For many people, this past year has been a pile-on of a different sort. Instead of term papers and job stress, it is grief piled on top of grief. The loss of “normal life,” lost jobs, cancelled important events, loss of in-person connections, and so much death have been hard to process. One of these things is considered hard but when we compound loss upon loss it often feels like we don’t know what to be sad about. The pain is there and we aren’t sure what hurts the most. So often we don’t acknowledge any of it. We push it down and hit the snooze button on our feelings saving them for another day. The trouble with grief is that it’s not good at being ignored.

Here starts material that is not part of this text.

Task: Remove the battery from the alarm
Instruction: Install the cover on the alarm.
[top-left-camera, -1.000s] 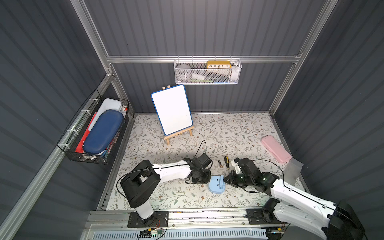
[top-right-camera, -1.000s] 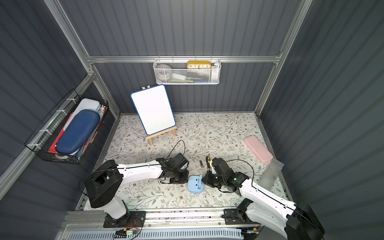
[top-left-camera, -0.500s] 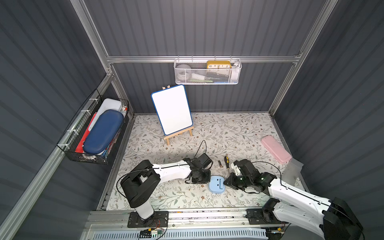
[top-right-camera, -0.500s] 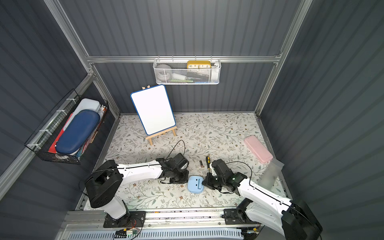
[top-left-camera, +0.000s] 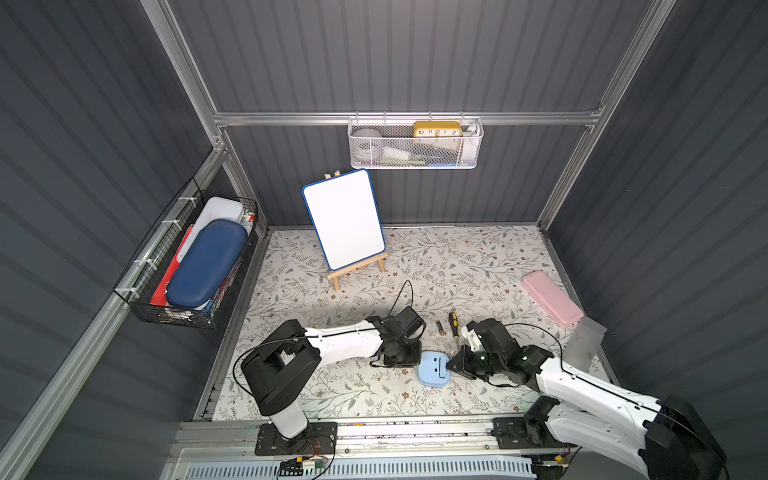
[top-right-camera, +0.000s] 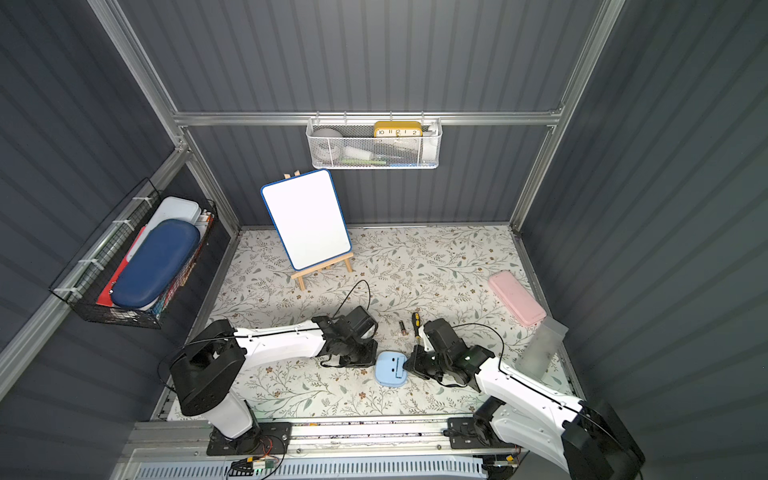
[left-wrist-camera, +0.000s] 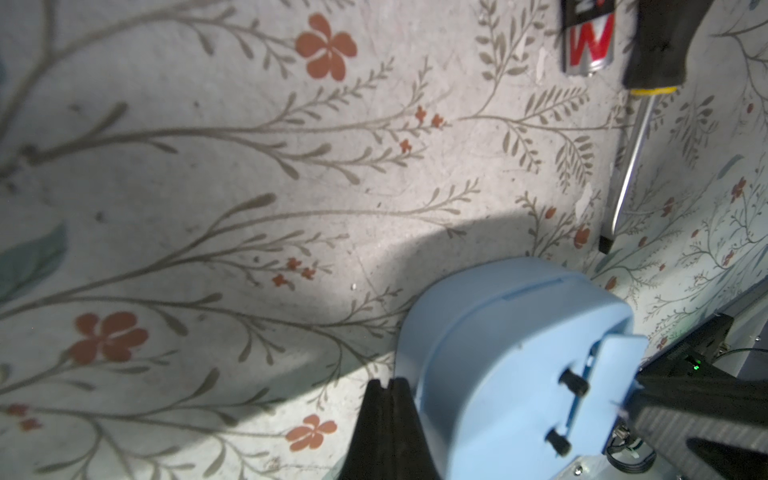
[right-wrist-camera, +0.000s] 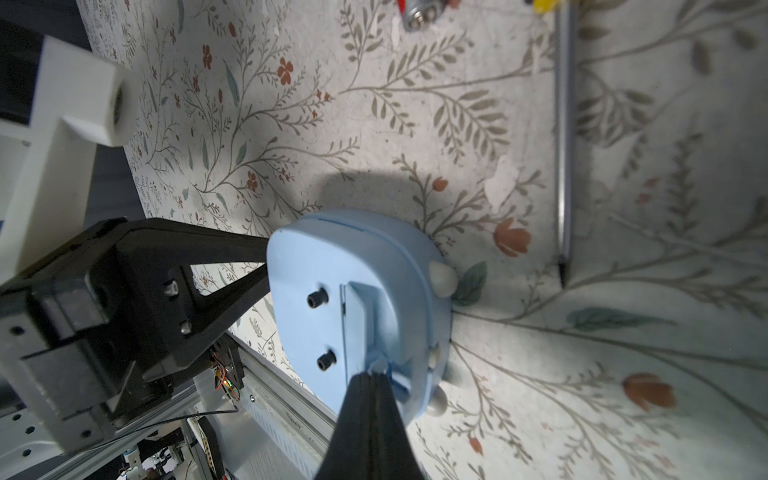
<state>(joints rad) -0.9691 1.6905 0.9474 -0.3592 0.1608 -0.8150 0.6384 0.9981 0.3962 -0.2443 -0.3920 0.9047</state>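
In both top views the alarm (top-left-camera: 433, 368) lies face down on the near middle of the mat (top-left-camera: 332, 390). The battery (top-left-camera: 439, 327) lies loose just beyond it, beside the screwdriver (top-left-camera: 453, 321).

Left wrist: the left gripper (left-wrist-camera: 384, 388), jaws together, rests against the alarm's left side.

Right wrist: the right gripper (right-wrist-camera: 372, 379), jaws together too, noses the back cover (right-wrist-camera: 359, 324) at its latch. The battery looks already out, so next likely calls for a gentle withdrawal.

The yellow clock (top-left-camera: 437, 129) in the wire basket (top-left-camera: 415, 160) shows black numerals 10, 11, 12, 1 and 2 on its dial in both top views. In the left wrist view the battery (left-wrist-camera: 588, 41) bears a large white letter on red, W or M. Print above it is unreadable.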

When grief is pushed down it finds ways to come out through anger/irritability, anxiety, general feelings of being overwhelmed, and physical symptoms like fatigue. When our bodies are injured, we divert energy to that source of pain so we may heal. When we are grieving something similar happens and our emotional and mental energies are siphoned away to the source of pain. If we ignore our pain that process still happens it just becomes much harder to bear. It’s like breaking a bone and trying to go on as if you haven’t broken anything. Your body is screaming while you try to go about life like normal. In these situations, a point will come where you can’t go on any longer and will need to get support.

So where do we begin when there is just too much grief and it feels like we can’t even think about it. We take time to acknowledge our pain. What this looks like is going to be different depending on what your situation is. It may mean taking time alone to just let some of it out, talking with a friend about it, simply naming what has happened and what is hurting out loud, or getting some professional bereavement support to guide you. When grief is hidden and unacknowledged it takes up much more space than when it is. It rattles around inside us and drains us of our ability to function wholly. By talking about it we take possession of it as our loss and our pain. It won’t undo what has happened but we will be able to work through it and feel a little less burdened by its presence in our life.